All the thinking she had done about what she would do in this moment, had not led her to settle on a thing. Before her heart and mind could battle for one more second, she set her feet in motion and grabbed a chair as she passed one of the patio tables. She walked to where the man sat, set the chair in front of him and looked at his face and recognized it. “Excuse me, sir, is this seat taken?”

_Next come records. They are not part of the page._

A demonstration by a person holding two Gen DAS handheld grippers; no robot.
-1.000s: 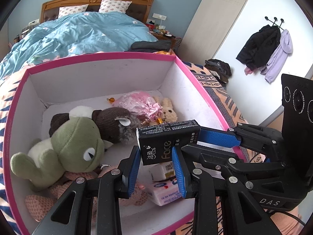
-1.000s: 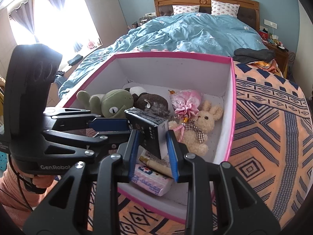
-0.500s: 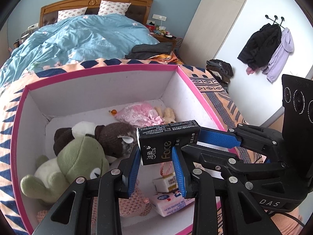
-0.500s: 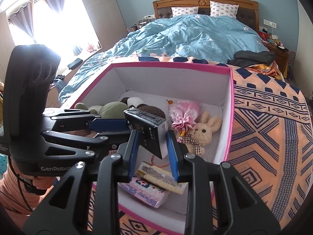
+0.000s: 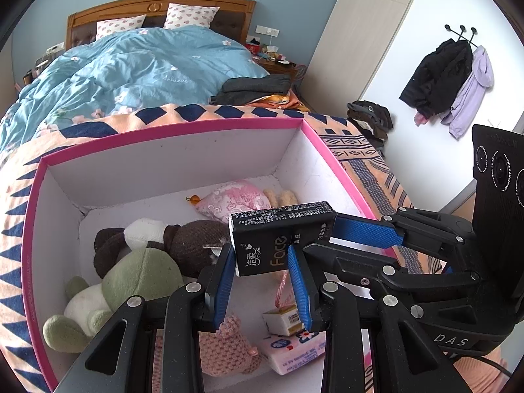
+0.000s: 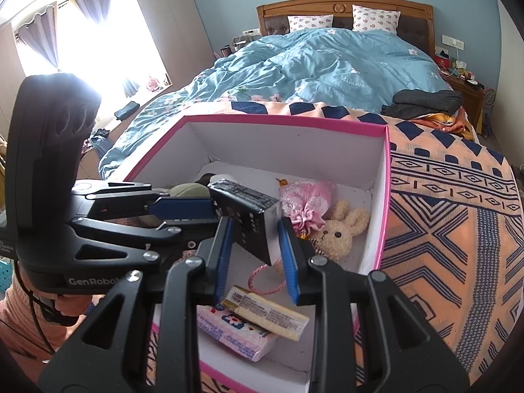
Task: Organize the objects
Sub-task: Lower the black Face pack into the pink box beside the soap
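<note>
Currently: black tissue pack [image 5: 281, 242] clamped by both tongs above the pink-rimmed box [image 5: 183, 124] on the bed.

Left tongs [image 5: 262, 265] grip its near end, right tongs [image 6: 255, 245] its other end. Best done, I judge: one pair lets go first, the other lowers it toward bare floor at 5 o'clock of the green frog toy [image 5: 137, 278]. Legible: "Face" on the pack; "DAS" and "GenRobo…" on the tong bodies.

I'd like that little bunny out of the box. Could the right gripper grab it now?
Probably not yet. The right gripper and the left gripper are both clamped on the black tissue pack. The bunny lies uncovered at the box wall just beyond, so the way looks free once the pack is released.
</note>
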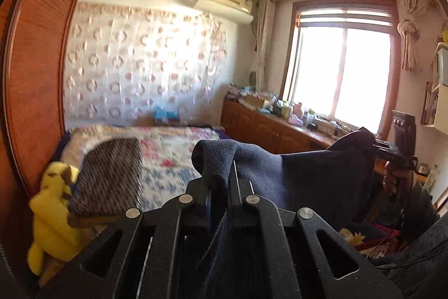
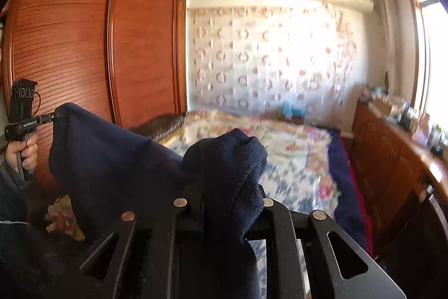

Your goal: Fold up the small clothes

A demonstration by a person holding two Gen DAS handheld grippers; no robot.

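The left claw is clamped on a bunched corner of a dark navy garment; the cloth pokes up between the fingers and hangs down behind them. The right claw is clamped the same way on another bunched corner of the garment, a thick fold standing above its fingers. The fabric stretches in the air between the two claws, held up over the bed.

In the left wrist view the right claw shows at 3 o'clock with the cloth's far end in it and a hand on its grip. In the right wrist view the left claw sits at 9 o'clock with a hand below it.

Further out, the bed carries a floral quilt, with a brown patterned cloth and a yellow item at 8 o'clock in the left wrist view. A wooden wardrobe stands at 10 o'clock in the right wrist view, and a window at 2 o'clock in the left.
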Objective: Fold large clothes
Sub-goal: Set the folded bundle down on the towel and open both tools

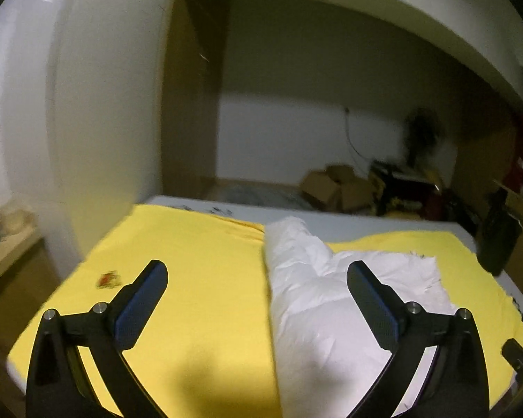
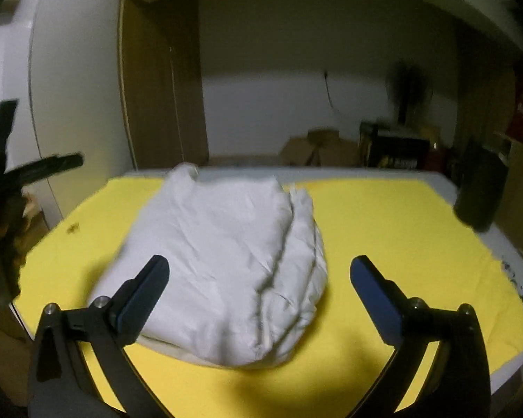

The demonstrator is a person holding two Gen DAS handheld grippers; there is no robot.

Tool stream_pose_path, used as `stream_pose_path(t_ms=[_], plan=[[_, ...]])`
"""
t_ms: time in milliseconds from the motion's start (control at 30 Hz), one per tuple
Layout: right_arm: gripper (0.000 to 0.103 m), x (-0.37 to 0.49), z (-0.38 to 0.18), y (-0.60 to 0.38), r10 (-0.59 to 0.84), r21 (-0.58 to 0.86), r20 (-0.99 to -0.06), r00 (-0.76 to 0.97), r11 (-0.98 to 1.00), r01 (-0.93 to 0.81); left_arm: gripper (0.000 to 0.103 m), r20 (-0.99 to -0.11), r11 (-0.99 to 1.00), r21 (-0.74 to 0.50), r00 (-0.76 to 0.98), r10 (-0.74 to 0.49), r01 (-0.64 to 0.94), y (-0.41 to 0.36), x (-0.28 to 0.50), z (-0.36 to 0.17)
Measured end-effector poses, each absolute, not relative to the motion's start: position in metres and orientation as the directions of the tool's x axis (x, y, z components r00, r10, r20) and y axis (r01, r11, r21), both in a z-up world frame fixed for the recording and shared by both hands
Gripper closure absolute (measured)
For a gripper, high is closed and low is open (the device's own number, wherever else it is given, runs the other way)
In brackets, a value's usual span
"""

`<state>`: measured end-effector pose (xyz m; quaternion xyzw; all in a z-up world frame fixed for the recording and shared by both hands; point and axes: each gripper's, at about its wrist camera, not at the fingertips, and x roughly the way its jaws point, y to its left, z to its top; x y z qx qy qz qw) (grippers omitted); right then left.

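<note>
On my far left stood a big white wall (image 1: 87, 104), and a brown wooden closet (image 1: 188, 104) was next to it. A yellow sheet (image 1: 198, 278) covered the table in front of me. It had a tiny red and dark speck (image 1: 108, 278) on its left part.

My left gripper (image 1: 257, 270) was wide open and held nothing. Its fingers (image 1: 146, 289) hung above the yellow sheet. The white puffy garment (image 1: 307, 299) lay on the sheet, mostly under my left gripper's right finger.

My right gripper (image 2: 259, 268) was wide open too, and it held nothing. The white puffy garment (image 2: 226, 261) lay folded in a soft heap in the middle of the sheet (image 2: 401, 244), between and past my right fingers (image 2: 373, 289). Nothing sat on top of it.

Behind the table were brown cardboard boxes (image 1: 334, 188) on the floor. Farther right stood a dark fan (image 2: 408, 87) and a black box (image 2: 394, 153). A dark, blurry thing (image 2: 481, 195) stood at the table's right edge, well away from the garment.
</note>
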<state>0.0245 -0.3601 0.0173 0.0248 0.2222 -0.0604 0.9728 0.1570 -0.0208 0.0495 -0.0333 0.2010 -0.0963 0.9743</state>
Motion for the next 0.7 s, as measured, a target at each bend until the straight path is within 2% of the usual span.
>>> stream_pose_path(t_ms=[133, 233, 333, 500, 700], plan=[[0.000, 0.013, 0.016, -0.344, -0.114, -0.017, -0.471, 0.875, 0.993, 0.120, 0.000, -0.377, 0.993, -0.057, 0.919, -0.119, 0.105, -0.015, 0.101, 0.052], [0.000, -0.009, 0.014, -0.318, -0.096, -0.039, -0.469, 0.878, 0.995, 0.088, 0.000, -0.443, 0.997, -0.013, 0.893, -0.075, 0.077, -0.009, 0.071, 0.041], [0.000, -0.040, 0.012, -0.295, -0.045, -0.038, -0.471, 0.881, 0.999, 0.031, 0.000, -0.490, 0.996, -0.045, 0.867, -0.092, 0.081, -0.003, 0.042, 0.024], [0.000, -0.075, 0.008, -0.266, -0.091, -0.110, -0.452, 0.888, 0.993, 0.045, 0.000, -0.532, 0.999, 0.031, 0.846, 0.025, -0.010, 0.002, 0.007, -0.001], [0.000, -0.081, 0.013, -0.251, -0.083, -0.107, -0.488, 0.869, 0.994, 0.035, 0.000, -0.525, 0.999, 0.031, 0.851, 0.007, 0.011, 0.006, -0.007, -0.007]])
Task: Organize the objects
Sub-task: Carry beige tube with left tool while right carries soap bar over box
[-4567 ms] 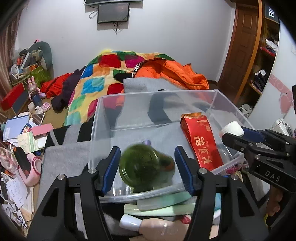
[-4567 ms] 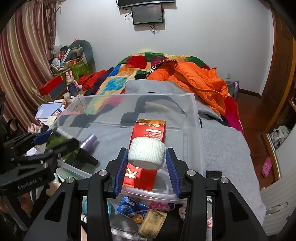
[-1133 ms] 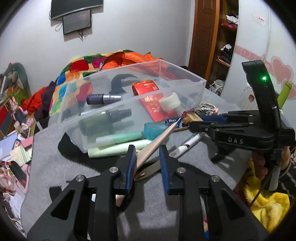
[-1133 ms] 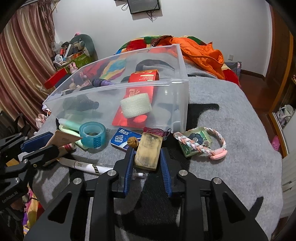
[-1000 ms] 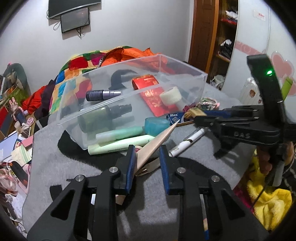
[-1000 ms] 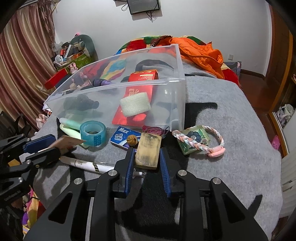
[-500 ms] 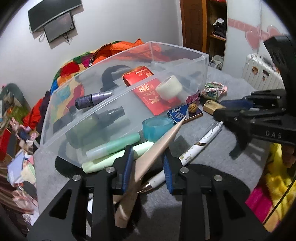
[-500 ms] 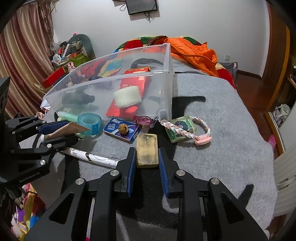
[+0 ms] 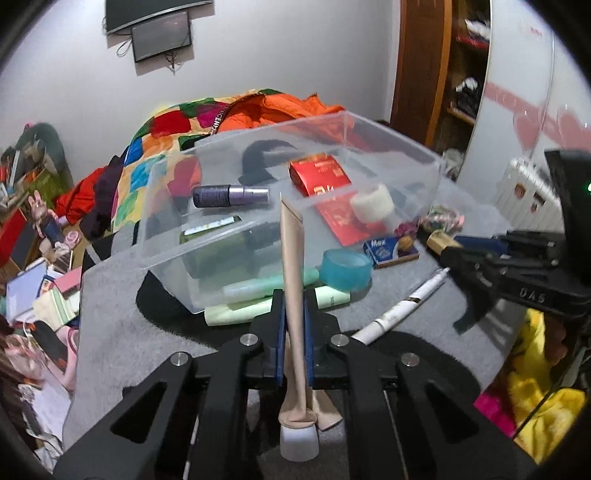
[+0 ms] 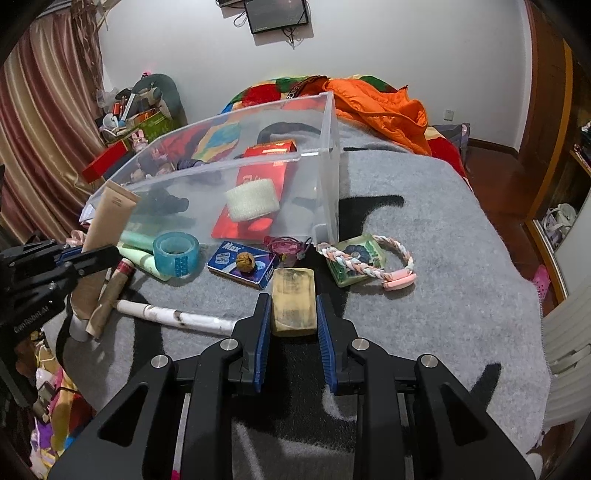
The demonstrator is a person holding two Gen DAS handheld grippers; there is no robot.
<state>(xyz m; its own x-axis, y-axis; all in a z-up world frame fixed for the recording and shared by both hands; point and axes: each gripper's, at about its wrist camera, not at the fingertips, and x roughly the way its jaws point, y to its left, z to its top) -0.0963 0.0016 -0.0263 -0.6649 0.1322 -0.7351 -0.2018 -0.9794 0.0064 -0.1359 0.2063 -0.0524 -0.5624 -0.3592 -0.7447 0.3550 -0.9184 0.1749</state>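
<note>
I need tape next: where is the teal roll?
In the right wrist view, the teal tape roll sits left of centre on the grey blanket, just outside the clear bin, beside the blue box.

Both cameras ride low behind their own fingers, looking forward over a grey felt blanket toward the white wall with a dark wall-mounted screen at 12 o'clock. The left wrist view sits close to a clear plastic storage bin, facing its long side, with the other black handheld gripper entering at 3 o'clock. The right wrist view stands a little further back, the bin at 11 o'clock and the other black handheld gripper at 9 o'clock. Both share the bin, a teal tape roll and a white pen-shaped stick.
</note>
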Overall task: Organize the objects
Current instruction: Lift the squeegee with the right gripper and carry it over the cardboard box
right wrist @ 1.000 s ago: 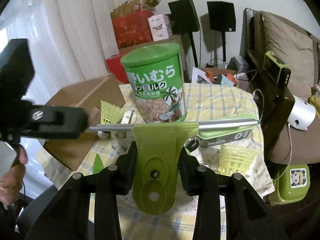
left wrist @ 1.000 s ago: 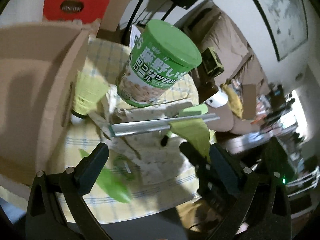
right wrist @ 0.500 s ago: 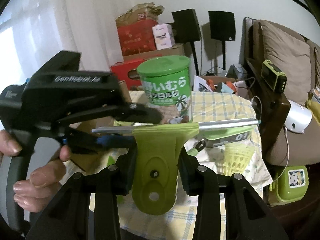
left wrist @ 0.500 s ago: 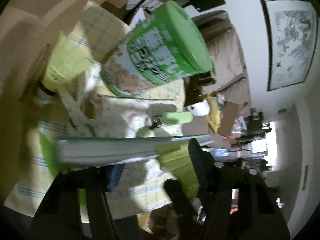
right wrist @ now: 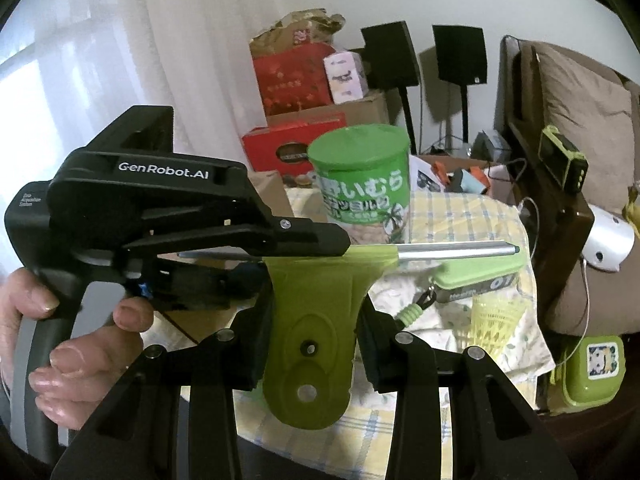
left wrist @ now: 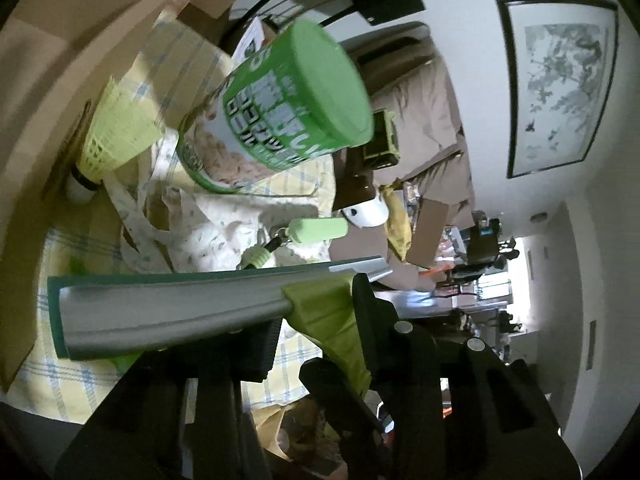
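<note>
The right gripper [right wrist: 312, 344] is clamped on the green handle of the squeegee [right wrist: 310, 320], low in the middle of the right wrist view, its metal blade bar running level across mid-frame above the checked tablecloth [right wrist: 460, 216]. The left gripper [right wrist: 280, 256] comes in from the left of that frame; its jaws have just been closing over the bar's left end, though whether the pads [left wrist: 256, 344] press firmly yet is hard to tell from the blurred left wrist view. The risk is a botched handover: if the right jaws let go before the left grip is firm, the squeegee would pivot and drop. A swing could also clip the green canister [right wrist: 362, 184] standing just behind the bar.
</note>
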Demonstrator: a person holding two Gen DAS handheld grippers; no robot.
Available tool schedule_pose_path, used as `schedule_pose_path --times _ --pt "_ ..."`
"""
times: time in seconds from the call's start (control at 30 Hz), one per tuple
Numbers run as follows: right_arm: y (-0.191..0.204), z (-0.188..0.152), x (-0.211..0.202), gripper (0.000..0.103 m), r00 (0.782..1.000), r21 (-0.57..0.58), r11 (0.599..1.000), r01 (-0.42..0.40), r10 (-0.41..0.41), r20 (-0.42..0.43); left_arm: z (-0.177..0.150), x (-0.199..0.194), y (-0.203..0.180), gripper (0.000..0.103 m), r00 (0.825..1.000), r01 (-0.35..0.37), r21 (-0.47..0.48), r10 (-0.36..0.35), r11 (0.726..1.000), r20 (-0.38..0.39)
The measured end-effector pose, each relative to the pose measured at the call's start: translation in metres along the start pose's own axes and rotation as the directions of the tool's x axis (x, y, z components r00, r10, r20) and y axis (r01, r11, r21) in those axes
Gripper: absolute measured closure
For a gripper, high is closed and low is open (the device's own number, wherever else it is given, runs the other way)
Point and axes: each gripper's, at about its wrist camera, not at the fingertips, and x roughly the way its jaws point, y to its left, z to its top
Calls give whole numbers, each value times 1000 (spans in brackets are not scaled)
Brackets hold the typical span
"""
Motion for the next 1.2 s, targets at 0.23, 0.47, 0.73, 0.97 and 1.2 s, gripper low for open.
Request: schedule_pose_path --times 0.23,0.47,0.73,0.97,1.2 --pt "25 21 -7 65 998 -24 998 -56 57 13 9 -47 -8 73 999 14 54 -17 998 51" --pt "68 44 20 64 994 -34 993 -109 109 -7 31 -91 1 72 994 -58 73 51 996 96" --pt "110 63 64 64 982 -11 984 -176 175 -67 62 -134 31 72 984 -137 44 131 990 119" --pt "143 80 103 64 974 50 978 -203 207 -91 97 -162 65 73 977 -176 -2 175 984 118" --pt "192 90 140 64 977 48 982 -182 186 -101 126 -192 106 72 971 -204 -55 209 977 118"
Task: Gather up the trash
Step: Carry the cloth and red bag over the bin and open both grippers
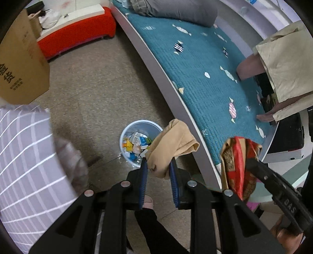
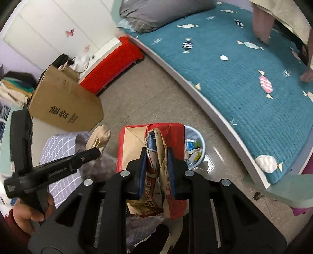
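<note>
My left gripper [image 1: 158, 163] is shut on a crumpled tan cloth-like piece [image 1: 172, 146] and holds it above the floor, just right of a pale blue trash bin [image 1: 127, 134] full of wrappers. My right gripper [image 2: 156, 154] is shut on a red and brown paper bag [image 2: 137, 144], held in the air left of the same bin [image 2: 201, 144]. The right gripper with the red bag [image 1: 237, 162] also shows at the right of the left wrist view. The left gripper [image 2: 95, 151] with the tan piece [image 2: 98, 137] shows in the right wrist view.
A bed with a teal candy-print quilt [image 1: 205, 64] runs along the right, with a grey pillow [image 1: 176, 9]. A cardboard box [image 1: 17, 64] and a red bench [image 1: 78, 33] stand at the far left. A checked grey cloth [image 1: 25, 156] lies left of me.
</note>
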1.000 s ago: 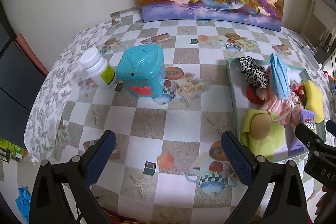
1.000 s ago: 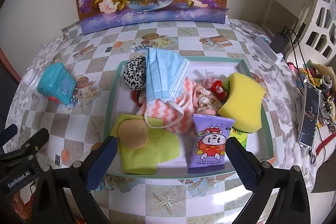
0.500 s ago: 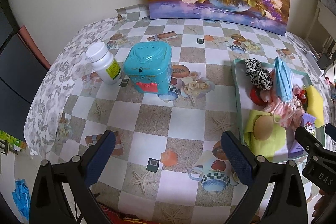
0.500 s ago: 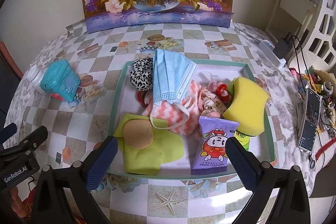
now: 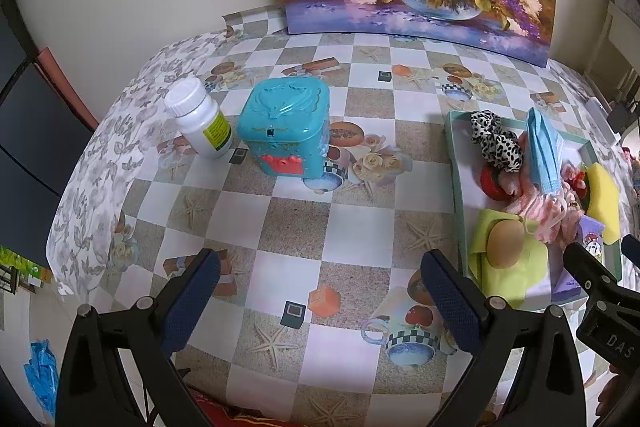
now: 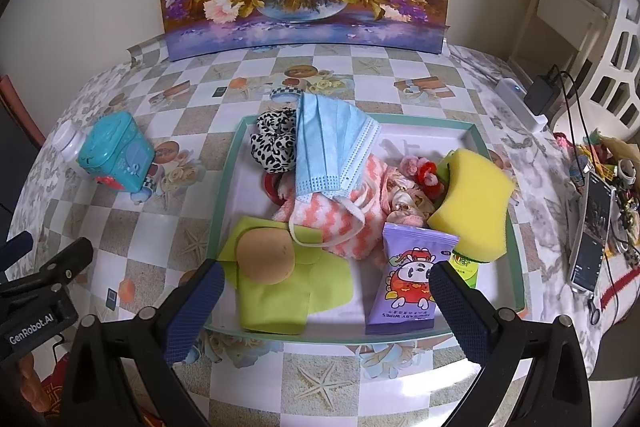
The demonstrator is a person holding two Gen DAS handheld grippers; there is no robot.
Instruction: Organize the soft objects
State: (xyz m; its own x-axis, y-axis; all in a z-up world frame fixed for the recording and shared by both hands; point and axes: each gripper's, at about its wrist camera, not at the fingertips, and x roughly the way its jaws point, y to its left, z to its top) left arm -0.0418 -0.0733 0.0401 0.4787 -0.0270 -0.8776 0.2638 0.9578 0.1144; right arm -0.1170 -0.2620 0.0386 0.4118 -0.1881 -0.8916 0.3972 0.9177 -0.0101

Reid looked up at Liddy and she realized that she had never seen pure surprise on this face. There were so many things she had never had the chance to see on this face, but it was the face of Major Reid Trent. It was his face, his evergreen eyes and sun-thickened skin that she was seeing unshaven for the first time. His hair wasn’t clipped off short. It was thick and curved softly back and forth for four or five inches, and a curled lock of hair hung to the side of his forehead. A pink scar ran from behind his right ear and disappeared under his collar. He looked thin, but his shoulders were broad and straight.

“Did you hear me, sir? Is this seat taken?”

“No.” Reid’s response was lifeless.

Liddy sat down in the chair and leaned back resting her elbows on the arms and laced her fingers together in front of her. She looked into his eyes and wouldn’t let go. His face didn’t change and held no smirk or twinkle, and he seemed tortured by her gaze. Still, every uninvited desire that she had ever felt for this man ran through her body. A tingling ran over her skin and her muscles tightened. Her heart pounded and in that moment it let her mind rest and told her that this was where she was supposed to be.

“I’ve written you a few letters you haven’t answered. What are you gonna do about that?” asked Liddy.

In almost a whisper, Reid said, “Liddy…” Then he moved his mouth but only air escaped until he finally got out, “… I wish you hadn’t come here.”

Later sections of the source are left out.